Процесс деструкции РНК проводили по следующей программе элюирования: (1) 0-2 мин - 100% элюента А; (2) 2-7 мин - 100% элюента Б; (3) 7-17 мин от 0 до 100% элюента В. Состав элюентов и остальные параметры процесса аналогичны таковым, приведенным в Примере 1. Фиг. 4 иллюстрирует профиль элюции набора олигорибонуклеотидов, образующихся при деструкции РНК. Доля РНК, не подвергшаяся деструкции, составила 8±2%.

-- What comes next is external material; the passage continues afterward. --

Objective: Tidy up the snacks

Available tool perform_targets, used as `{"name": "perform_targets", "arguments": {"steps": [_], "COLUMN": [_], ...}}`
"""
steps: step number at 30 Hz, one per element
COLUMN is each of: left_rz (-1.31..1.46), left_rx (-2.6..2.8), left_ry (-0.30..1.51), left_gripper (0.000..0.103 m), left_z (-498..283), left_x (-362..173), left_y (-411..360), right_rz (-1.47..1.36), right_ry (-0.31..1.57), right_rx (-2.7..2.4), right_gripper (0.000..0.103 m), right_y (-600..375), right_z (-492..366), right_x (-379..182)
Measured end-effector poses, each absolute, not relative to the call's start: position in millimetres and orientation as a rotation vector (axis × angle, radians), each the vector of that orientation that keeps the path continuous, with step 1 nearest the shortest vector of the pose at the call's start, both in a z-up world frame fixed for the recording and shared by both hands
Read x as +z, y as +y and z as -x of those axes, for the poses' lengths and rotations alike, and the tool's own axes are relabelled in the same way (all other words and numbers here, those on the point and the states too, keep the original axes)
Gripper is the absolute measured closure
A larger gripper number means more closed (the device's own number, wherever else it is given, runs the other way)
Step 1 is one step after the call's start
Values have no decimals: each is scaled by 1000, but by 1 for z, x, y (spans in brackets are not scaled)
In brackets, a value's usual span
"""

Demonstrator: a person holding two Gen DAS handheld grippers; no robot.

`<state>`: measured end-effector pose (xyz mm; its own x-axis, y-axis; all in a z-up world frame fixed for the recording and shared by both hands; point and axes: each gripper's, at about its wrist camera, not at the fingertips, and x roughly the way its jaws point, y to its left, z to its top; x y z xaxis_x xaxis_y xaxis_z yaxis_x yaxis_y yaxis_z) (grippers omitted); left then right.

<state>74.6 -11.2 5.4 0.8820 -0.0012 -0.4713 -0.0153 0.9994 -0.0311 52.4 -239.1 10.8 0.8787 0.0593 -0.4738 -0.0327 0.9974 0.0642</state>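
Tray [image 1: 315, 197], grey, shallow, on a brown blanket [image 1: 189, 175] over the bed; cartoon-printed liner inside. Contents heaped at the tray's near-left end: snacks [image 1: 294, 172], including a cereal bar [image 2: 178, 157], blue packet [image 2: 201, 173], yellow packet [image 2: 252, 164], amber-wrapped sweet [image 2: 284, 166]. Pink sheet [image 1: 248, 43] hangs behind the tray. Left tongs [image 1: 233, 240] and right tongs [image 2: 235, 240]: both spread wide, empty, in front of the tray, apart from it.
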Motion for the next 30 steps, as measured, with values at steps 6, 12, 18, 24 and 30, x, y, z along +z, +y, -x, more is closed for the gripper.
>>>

Пример 3. Для проведения процесса использовали сорбенты, описанные в Примере 1. При этом деструкцию РНК проводили, используя в качестве модели многокомпонентной биологической жидкости смесь РНК, ДНК и сывороточного альбумина человека (ЧСА). На фиг.5 представлен профиль элюции данной смеси из колонки 2, т.е. не включающий стадию деструкции целевого компонента.

Для проведения процесса деструкции РНК в сорбент вносили 300 мкл указанной смеси, где концентрация каждого компонента составляла 0.15 мг/мл в 0.02 M буферном растворе трис(гидроксиметил)аминометана, рН 7.5. Далее процесс проводили так же, как описано в Примере 1. На фиг.6 представлен профиль элюции компонентов смеси биологических соединений, включающий как набор олигорибонуклеотидов, образовавшихся в результате деструкции РНК, так и исходные компоненты - ДНК и сывороточный альбумин человека. Доля РНК, не подвергшаяся деструкции, составила 10+4%. Очевидно, что присутствие дополнительных биологических компонентов не мешает протеканию процесса биоконверсии РНК.

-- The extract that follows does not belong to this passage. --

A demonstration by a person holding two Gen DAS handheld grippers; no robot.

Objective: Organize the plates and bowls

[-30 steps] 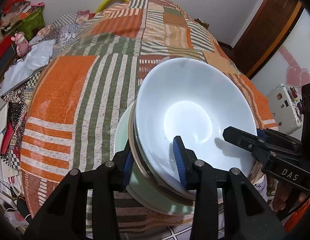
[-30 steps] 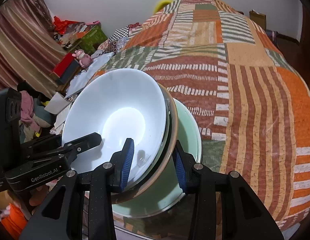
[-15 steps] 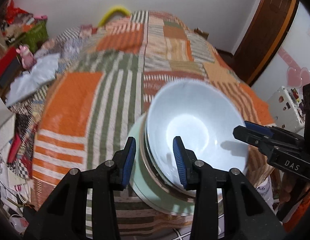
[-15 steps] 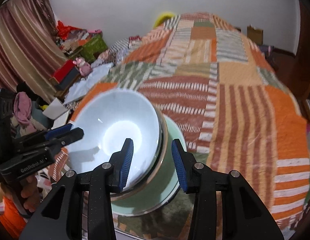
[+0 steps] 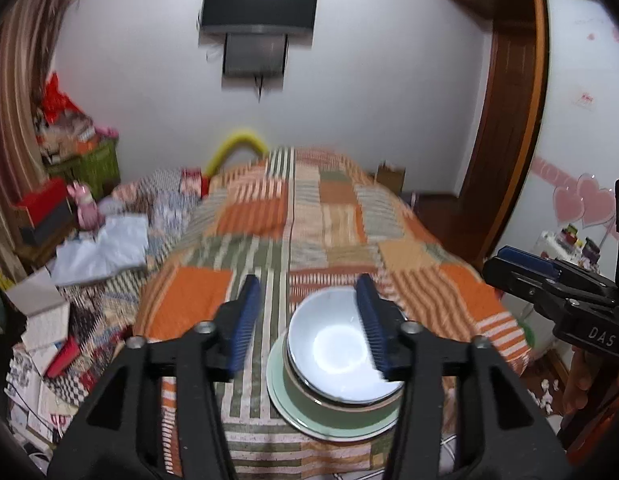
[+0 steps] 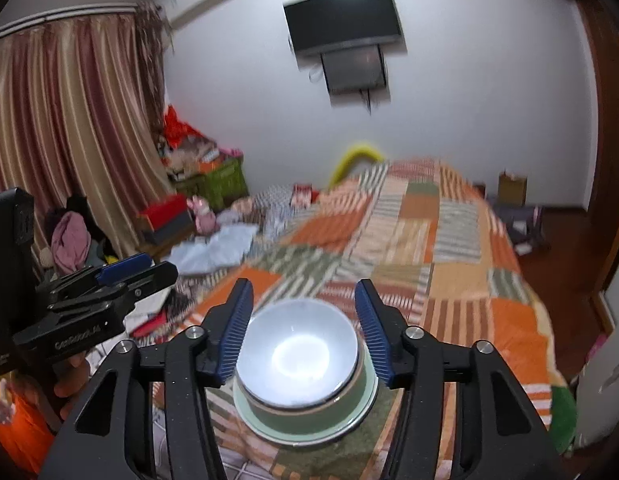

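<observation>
A white bowl (image 5: 337,344) sits nested in a green bowl (image 5: 341,408) on a pale green plate (image 5: 281,400), stacked at the near edge of the patchwork bed (image 5: 253,216). My left gripper (image 5: 308,284) hangs above and behind the stack. Its jaws are opening, with nothing touching the blue pads. My right gripper (image 6: 303,288) hovers the same way over the white bowl (image 6: 297,352), the green bowl (image 6: 309,416) and the plate (image 6: 261,424), jaws opening and empty. Each gripper shows in the other's view: the right gripper (image 5: 505,264) and the left gripper (image 6: 149,266).
A television (image 5: 259,4) hangs on the far wall. Left of the bed are a green crate (image 5: 89,164), a pink toy (image 5: 85,210), a white cloth (image 5: 105,248) and floor clutter. A curtain (image 6: 69,140) hangs at far left, a wooden door (image 5: 505,120) at right.
Both grippers let go of the stack's rims, rose up and back, and spread their jaws. The stack stays on the bed's near edge and looks smaller; the wall and television came into view.
</observation>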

Таким образом, вследствие использования на обеих стадиях процесса макропористых полимерных сорбентов монолитного типа описанный способ позволяет одновременно проводить деструкцию РНК и мониторинг продуктов реакции за короткий промежуток времени, при высоких скоростях подвижной фазы и низких рабочих давлениях с эффективностью, сопоставимой с биокаталитической реакцией в растворе. Использование способа иммобилизации фермента через полимерный спейсер позволяет сократить объем сорбента, используемого на первой стадии, при сохранении эффективности процесса биодеструкции.